- WHAT YOU ARE ASKED TO DO: Restate word for word the lines below from the one that has "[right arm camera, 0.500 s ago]" through the one that has "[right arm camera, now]", keeping both and dropping all pictures.

- EXERCISE INPUTS:
# # # # # # #

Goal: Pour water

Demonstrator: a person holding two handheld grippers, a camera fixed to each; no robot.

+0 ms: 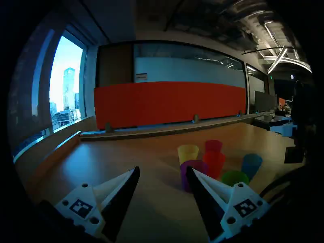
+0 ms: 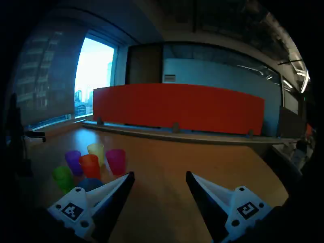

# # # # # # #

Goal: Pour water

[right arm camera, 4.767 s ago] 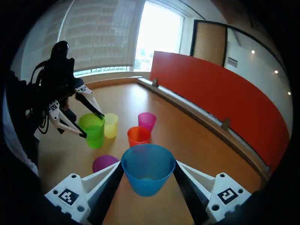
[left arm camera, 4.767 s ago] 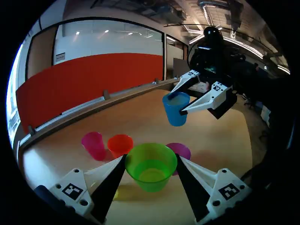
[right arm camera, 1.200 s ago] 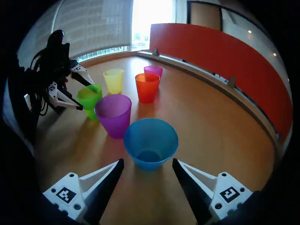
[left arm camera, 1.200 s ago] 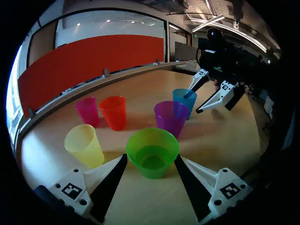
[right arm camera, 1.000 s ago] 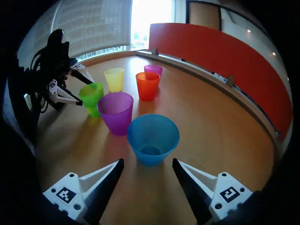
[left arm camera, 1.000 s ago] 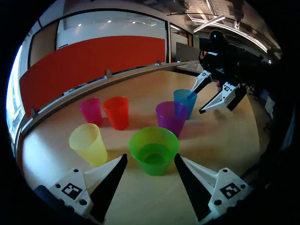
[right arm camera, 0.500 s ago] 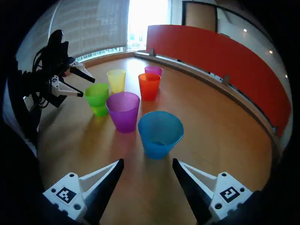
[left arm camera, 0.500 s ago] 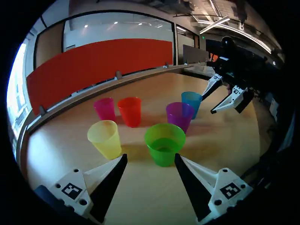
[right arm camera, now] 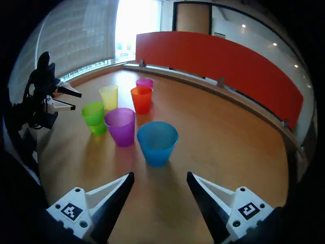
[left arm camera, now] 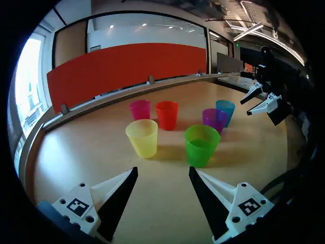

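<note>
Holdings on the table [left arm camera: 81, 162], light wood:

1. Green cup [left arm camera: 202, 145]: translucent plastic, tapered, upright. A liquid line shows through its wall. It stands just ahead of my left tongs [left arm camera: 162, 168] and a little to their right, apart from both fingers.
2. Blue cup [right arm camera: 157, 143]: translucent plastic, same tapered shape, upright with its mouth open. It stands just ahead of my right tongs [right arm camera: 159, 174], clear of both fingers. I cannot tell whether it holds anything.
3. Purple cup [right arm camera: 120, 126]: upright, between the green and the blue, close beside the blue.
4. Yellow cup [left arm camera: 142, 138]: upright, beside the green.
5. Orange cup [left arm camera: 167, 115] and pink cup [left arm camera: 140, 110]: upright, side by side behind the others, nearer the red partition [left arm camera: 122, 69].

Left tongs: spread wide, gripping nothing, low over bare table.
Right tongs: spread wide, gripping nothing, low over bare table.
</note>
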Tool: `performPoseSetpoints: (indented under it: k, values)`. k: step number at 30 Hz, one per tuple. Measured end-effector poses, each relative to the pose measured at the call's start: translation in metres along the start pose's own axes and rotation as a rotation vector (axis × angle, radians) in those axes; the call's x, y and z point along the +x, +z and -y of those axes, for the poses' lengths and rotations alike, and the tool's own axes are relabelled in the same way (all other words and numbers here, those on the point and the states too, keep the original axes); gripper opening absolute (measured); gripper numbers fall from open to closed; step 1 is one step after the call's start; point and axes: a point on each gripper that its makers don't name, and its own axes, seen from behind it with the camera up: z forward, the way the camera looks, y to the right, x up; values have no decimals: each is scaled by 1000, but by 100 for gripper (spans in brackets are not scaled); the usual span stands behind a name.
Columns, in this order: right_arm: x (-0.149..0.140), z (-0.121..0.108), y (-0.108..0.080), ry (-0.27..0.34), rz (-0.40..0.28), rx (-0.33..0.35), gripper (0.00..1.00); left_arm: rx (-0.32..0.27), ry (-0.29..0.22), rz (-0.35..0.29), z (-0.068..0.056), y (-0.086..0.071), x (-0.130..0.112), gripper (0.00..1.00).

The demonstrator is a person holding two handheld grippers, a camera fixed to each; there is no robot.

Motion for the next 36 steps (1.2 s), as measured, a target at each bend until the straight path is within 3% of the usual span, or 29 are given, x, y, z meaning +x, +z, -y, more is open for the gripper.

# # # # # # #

- RESPONSE TO THE TASK:
[right arm camera, 0.500 s ago] 
[left arm camera, 0.500 s ago] 
[right arm camera, now] 

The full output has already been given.